REPUBLIKA.CO.ID, JAKARTA – Menteri Pendidikan, Kebudayaan, Riset, dan Teknologi (Mendikbud Ristek) Nadiem Makarim menjelaskan tentang tren peningkatan anggaran dan penerima Kartu Indonesia Pintar Kuliah (KIPK) dalam rapat pembahasan polemik uang kuliah tunggal (UKT) saat rapat kerja bersama Komisi X DPR RI. Dia meminta legislator untuk memberikan dukungan pada program tersebut.

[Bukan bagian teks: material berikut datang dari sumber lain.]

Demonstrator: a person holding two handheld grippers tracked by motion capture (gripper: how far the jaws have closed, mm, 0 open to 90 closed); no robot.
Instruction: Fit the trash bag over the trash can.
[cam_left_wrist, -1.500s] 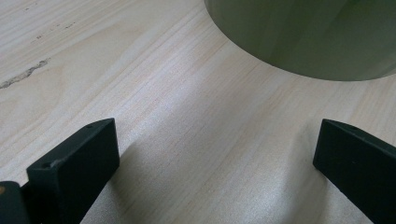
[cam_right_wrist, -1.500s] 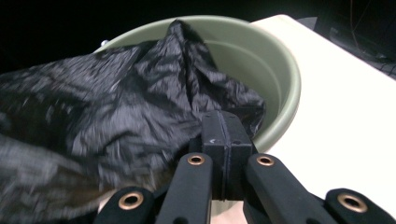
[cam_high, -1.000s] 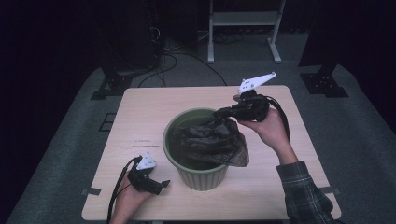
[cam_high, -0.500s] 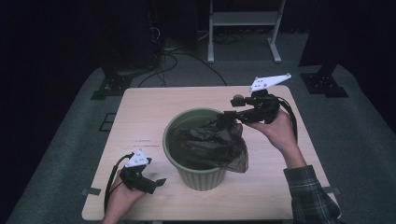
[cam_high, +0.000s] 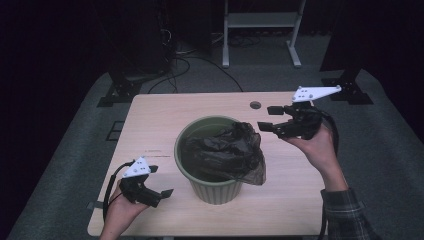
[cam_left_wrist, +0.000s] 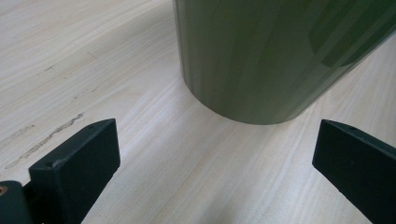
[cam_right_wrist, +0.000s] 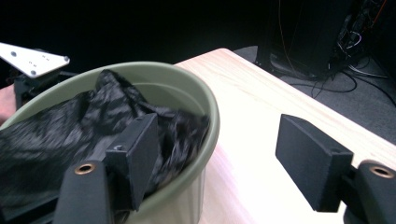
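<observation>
The right gripper (cam_high: 270, 118) is up in the air with its jaws wide apart and nothing between them. The green bin (cam_high: 214, 185) stands just beside it, on its left, and the black plastic bag (cam_high: 225, 152) lies crumpled inside the bin, with one corner hanging over the rim on the side near this gripper. The left gripper (cam_high: 161, 181) is low on the wooden table (cam_high: 150, 120), also wide open and empty, and the bin wall is just in front of its jaws, not touching them
</observation>
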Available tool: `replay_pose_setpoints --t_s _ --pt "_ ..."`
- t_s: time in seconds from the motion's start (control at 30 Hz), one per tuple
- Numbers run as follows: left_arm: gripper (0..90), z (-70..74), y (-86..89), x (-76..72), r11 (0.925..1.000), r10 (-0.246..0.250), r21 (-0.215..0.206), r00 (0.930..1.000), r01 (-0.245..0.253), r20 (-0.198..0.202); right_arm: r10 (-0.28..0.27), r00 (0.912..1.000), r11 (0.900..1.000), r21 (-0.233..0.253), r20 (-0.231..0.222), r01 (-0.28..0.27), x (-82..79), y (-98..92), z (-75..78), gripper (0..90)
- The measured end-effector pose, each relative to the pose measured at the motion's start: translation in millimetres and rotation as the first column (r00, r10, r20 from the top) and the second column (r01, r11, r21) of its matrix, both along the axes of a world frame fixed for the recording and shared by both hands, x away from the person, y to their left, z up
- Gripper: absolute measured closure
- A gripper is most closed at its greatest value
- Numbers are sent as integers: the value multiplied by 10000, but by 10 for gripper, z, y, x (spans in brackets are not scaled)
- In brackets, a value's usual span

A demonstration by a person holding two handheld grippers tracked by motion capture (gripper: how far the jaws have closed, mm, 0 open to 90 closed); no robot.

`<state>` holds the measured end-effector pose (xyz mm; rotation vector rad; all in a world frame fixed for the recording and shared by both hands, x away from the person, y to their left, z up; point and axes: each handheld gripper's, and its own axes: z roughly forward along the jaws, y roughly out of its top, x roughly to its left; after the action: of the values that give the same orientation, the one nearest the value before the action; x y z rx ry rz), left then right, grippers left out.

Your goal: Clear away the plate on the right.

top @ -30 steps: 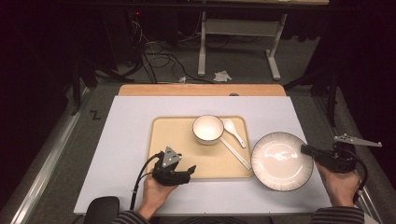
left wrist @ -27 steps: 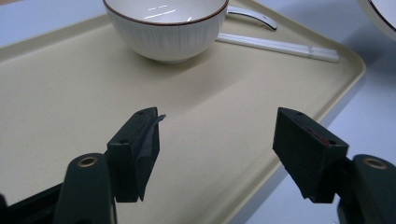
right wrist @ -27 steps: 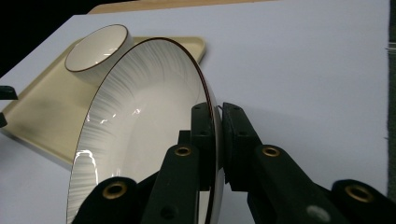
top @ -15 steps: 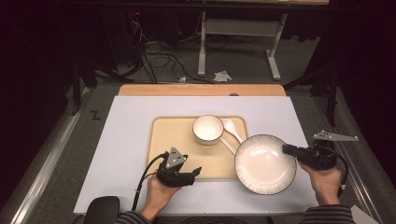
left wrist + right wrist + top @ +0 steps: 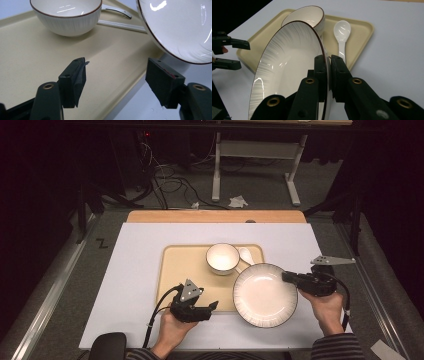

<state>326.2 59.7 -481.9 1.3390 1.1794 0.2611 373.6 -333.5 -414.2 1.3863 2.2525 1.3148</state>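
A white plate (image 5: 265,295) with a dark rim hangs over the right edge of the beige tray (image 5: 185,265). My right gripper (image 5: 289,277) is shut on the plate's right rim; the right gripper view shows the plate (image 5: 287,72) clamped between the jaws of that gripper (image 5: 327,62). On the tray sit a white bowl (image 5: 222,258) and a white spoon (image 5: 246,255). My left gripper (image 5: 214,306) is open at the tray's front edge, with nothing between its jaws. In the left gripper view this gripper (image 5: 116,68) hovers over the tray (image 5: 45,57), the bowl (image 5: 66,15) ahead and the plate (image 5: 180,27) at upper right.
The tray lies on a white mat (image 5: 135,270) that covers the table. A wooden strip (image 5: 215,216) runs along the table's far edge. Cables and a metal frame stand on the floor beyond.
My right gripper has carried the plate leftward from the mat until it overlaps the tray's right edge. The left gripper has shifted slightly right along the tray's front edge.
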Motion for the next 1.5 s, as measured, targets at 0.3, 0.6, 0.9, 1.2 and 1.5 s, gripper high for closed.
replay_pose_setpoints --t_s 0.3,0.6,0.9,1.2,1.5 --pt "333 12 -38 -18 10000 -5 -22 9999 5 -140 442 9990 9990 -45 23 -442 67 301 1 863" --pt "370 21 -61 -59 10000 29 -73 9997 -31 -245 1206 9927 9926 -140 -50 -1207 166 613 -13 862" --pt "489 21 -8 -91 9989 370 -270 9983 -382 -444 1951 9808 9804 -298 62 -1948 266 890 -38 862" --pt "714 11 41 -39 9965 703 -392 9939 -739 -854 2905 9568 9559 -408 -113 -2907 379 1194 -64 860" --pt "812 -35 101 57 9913 900 -808 9824 -1043 -1637 3687 9295 9283 -474 -79 -3687 423 1436 -50 849"
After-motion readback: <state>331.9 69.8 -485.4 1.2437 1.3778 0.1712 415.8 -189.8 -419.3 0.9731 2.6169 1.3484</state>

“Ini komitmen bersama (semestinya) bukan hanya Kemendikbudristek tapi juga Komisi X bahwa dengan adanya masalah UKT ini mendorong untuk berjuang meningkatkan KIPK untuk mahasiswa-mahasiswa yang di tingkat ekonomi sangat membutuhkan,” kata Nadiem dalam rapat kerja bersama Komisi X DPR RI di Gedung Parlemen, Selasa (21/5/2024).
Nadiem menyebut bahwa besaran anggaran dan penerima KIPK dari tahun ke tahun terus mengalami peningkatan. Sehingga secara otomatis semakin banyak mahasiswa dari kalangan menengah ke bawah yang terbantu atas program tersebut untuk bisa mengenyam pendidikan tinggi di universitas negeri.
“Kami akan terus berjuang meningkatkan total KIPK karena situasi paling ideal adalah tangga UKT dilaksanakan, sehingga yang mampu membayar lebih banyak dan yang tidak mampu membayar lebih sedikit. Dan kita harus memastikan tangga paling bawah diberikan KIPK, sehingga yang tidak mampu masih bisa mengikuti perguruan tinggi,” ujarnya.
Dalam kesempatan yang sama, Sekretaris Jenderal (Sekjen) Kemendikbudristek Suharti menjelaskan tren peningkatan anggaran untuk program KIPK, beserta jumlah mahasiswa penerima manfaat atas program tersebut dari 2020—2024.
Berdasarkan data Kemendikbudristek, pada 2020 besaran anggaran untuk program KIPK sebesar Rp3,7 triliun yang diperuntukkan untuk 552.706 mahasiswa. Kemudian meningkat pada 2021 menjadi Rp7,2 triliun untuk 674.187 mahasiswa.
Kembali mengalami kenaikan menjadi Rp9,9 triliun pada 2022 dengan jumlah mahasiswa penerima manfaat sebanyak 780.014 orang. Lantas pada 2023 anggaran KIPK naik menjadi Rp11,7 triliun untuk 893.005 mahasiswa.
“Dan tahun ini dialokasikan Rp 13,9 triliun untuk total 985.477 mahasiswa. 200 ribu diantaranya mahasiswa baru kemudian yang sedang berjalan 700 ribu, dan untuk melanjutkan yang tahun lalu kita berikan biaya pendidikan 85 ribu mahasiswa,” tuturnya.
Menurut penuturannya, pada skemanya banyak perubahan yang terjadi. Sehingga anggaran yang dialokasikan pun menjadi tinggi. Misalnya saja lebih banyak mahasiswa penerima KIPK yang masuk program studi (prodi) dengan biayanya lebih mahal.
Suharti berharap program KIPK itu dapat didukung agar terus mengalami peningkatan. Yang artinya lebih banyak lagi mahasiswa dari keluarga kurang mampu yang bisa dibiayai untuk berkuliah.
“Dari 200 ribu mahasiswa baru, penerima KIPK yang penerima PIP (Program Indonesia Pintar) ketika mereka ada di SMA sederajat baru sekitar 18 persen, jadi memang perlu kita dorong anak-anak yang tidak mampu ketika masih SMA untuk berani mendaftar karena memang tidak semua dari mereka berani mendaftar karena sudah takut untuk pembiayaan. Mudah-mudahan anak-anak dari kelompok miskin ini mendapatkan akses untuk melanjutkan ke perguruan tinggi,” tutur Suharti.